Her dress had to go over her head so they didn't put the finishing touches on her hair until she was in it. Made up, dolled up, and laced into her dress, simple and white. Corseted, sort of. A corset underneath with all that lightly frothing lace. He could explore it in more detail, after. Over the undergarments, though, it was a simple dress with draping sleeves and a flowing skirt, no taffeta. Silk, but no taffeta. No sparkles, either. A crown of white flowers held the veil in place. It didn't feel as weird anymore, to be getting married in the church, at least, not this first time. Plus, the sisters were here and helping her get ready. They were crying until she asked them to stop, or her makeup would run and she'd be all blotchy and raccoon-like. And then they laughed.

"God?" she murmured, eyes flicking upwards as she waited for her cue outside the doors. "I'm, um. Sorry if this offends you?" And then, a moment later, with a tiny little grin. "Though, somehow, I don't think it does."

They'd gone through a lot to get to this point. A whole lot. They'd put in a lot of work, the both of them, and it hadn't seemed like work at the time, but thinking about it... painstaking, carefully, they'd made it here. Someone up there, whosever divinity it was, had to be smiling.

And then the music changed. And the doors opened. He wasn't fidgeting down there at the end of that very long aisle (had it been that long the other day, at the rehearsal?) but he looked just as wide-eyed as she felt. She could see the blue of his eyes all the way over here, so beautiful. Bobby cleared his throat and took her arm, standing in loco parentis since, hell, he was like a father to the whole unit anyway. The whole lot of them was out here, and the sisters, and everyone. Sam and Jo and Dean and even Cassie had joined in to see this.

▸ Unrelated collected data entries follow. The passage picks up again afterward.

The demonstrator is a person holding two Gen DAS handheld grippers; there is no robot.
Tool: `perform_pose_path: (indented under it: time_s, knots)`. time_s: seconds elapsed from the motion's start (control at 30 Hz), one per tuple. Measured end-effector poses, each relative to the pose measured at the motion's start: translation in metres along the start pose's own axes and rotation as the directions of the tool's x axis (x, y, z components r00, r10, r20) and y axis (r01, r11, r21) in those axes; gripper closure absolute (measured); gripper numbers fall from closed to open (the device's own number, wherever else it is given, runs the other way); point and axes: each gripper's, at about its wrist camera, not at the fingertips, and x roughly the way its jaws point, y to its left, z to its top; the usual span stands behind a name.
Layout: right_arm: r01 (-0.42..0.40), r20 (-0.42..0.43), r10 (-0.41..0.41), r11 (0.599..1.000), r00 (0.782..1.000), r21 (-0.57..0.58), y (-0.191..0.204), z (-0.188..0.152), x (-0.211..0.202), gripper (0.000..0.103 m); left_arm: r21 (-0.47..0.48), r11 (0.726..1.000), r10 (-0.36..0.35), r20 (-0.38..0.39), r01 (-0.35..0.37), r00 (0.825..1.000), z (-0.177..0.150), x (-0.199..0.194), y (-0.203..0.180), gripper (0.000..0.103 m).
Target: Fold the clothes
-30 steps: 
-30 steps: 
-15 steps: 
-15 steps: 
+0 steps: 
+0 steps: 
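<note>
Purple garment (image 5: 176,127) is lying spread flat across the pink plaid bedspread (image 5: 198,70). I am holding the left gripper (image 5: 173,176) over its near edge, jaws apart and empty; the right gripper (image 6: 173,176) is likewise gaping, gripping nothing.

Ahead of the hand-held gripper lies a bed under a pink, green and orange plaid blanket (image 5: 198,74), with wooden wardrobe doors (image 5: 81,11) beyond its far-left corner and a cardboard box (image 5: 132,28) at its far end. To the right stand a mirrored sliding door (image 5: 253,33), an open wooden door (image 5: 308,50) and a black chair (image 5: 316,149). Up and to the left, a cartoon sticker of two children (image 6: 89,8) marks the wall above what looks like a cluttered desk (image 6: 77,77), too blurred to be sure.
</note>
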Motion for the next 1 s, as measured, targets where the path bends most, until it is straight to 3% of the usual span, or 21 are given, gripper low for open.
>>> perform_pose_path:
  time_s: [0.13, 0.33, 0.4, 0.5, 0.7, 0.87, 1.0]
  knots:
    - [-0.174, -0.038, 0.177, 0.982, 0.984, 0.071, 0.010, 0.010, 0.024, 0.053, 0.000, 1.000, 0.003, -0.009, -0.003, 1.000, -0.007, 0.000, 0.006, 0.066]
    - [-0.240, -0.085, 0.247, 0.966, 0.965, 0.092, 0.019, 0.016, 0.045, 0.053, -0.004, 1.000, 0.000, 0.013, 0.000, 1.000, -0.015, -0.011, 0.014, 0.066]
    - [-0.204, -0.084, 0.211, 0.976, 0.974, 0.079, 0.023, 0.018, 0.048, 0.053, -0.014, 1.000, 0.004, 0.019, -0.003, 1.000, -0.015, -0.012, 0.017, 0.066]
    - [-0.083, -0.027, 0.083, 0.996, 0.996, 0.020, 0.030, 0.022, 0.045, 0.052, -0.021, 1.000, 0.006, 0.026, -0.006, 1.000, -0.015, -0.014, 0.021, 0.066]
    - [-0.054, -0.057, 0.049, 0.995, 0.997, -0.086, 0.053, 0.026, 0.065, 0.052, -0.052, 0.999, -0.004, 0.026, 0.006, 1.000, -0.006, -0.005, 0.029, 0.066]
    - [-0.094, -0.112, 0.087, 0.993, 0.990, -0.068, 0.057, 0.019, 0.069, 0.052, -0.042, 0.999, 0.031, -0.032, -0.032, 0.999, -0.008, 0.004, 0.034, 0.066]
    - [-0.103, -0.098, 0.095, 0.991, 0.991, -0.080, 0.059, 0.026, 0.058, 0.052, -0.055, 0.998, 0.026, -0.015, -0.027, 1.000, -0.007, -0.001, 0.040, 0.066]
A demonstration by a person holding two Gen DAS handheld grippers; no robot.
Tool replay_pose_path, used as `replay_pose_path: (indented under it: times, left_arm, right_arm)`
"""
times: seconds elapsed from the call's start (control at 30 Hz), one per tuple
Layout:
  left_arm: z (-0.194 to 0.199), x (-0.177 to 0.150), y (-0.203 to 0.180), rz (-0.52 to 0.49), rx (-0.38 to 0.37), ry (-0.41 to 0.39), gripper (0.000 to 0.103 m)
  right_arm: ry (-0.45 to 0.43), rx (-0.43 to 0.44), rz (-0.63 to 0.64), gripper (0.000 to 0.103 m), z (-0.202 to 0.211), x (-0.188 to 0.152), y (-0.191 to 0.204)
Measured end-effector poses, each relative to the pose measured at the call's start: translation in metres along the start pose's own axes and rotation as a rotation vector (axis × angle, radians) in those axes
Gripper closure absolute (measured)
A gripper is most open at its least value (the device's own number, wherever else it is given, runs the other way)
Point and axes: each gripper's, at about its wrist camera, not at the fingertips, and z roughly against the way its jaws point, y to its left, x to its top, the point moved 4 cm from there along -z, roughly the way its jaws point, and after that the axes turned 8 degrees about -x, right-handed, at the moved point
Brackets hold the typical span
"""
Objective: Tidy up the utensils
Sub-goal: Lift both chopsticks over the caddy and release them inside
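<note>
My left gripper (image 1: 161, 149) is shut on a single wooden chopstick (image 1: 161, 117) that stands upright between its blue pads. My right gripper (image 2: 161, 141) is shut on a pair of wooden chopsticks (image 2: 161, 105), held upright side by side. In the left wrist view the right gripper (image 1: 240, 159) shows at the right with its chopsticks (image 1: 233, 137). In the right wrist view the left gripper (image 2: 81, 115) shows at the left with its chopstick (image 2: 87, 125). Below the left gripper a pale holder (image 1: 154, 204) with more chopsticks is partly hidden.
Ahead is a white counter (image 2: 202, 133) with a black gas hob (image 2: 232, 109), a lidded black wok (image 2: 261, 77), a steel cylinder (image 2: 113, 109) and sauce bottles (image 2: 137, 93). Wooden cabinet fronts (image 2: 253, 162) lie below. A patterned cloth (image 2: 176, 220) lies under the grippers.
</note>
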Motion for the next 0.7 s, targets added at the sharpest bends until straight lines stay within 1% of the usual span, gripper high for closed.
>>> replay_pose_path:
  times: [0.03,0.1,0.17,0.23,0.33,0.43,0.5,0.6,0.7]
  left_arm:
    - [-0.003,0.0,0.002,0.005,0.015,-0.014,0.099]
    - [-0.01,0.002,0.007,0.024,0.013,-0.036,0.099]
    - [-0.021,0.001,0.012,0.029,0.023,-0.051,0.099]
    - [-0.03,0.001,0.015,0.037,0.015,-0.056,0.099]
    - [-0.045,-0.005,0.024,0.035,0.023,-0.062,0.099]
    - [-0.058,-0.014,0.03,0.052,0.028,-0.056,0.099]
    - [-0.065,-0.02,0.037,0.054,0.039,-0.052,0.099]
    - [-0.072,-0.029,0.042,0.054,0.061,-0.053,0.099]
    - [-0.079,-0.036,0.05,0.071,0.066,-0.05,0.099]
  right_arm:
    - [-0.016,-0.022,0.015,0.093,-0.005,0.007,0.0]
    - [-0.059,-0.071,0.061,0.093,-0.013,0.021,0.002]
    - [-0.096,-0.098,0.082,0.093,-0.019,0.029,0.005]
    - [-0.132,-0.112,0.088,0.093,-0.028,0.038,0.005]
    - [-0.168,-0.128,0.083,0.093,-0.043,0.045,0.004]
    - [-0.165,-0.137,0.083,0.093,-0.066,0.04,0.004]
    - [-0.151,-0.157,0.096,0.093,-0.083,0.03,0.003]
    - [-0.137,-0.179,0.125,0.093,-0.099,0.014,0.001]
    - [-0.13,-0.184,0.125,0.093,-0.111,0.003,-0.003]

Yeah, they'd have to go back to work in a week, they couldn't get that much time off. Yeah, somewhere out there Circe was probably laughing over her little wedding "gift" and plotting how to get him again, or helping her little underground hell-empire, or something. Outside the world was falling apart in bits and pieces and they would have to put the pieces back together again, and keep doing it, in a week. Maybe as soon as tomorrow if a really bad case came down.

But today, this day? This was theirs.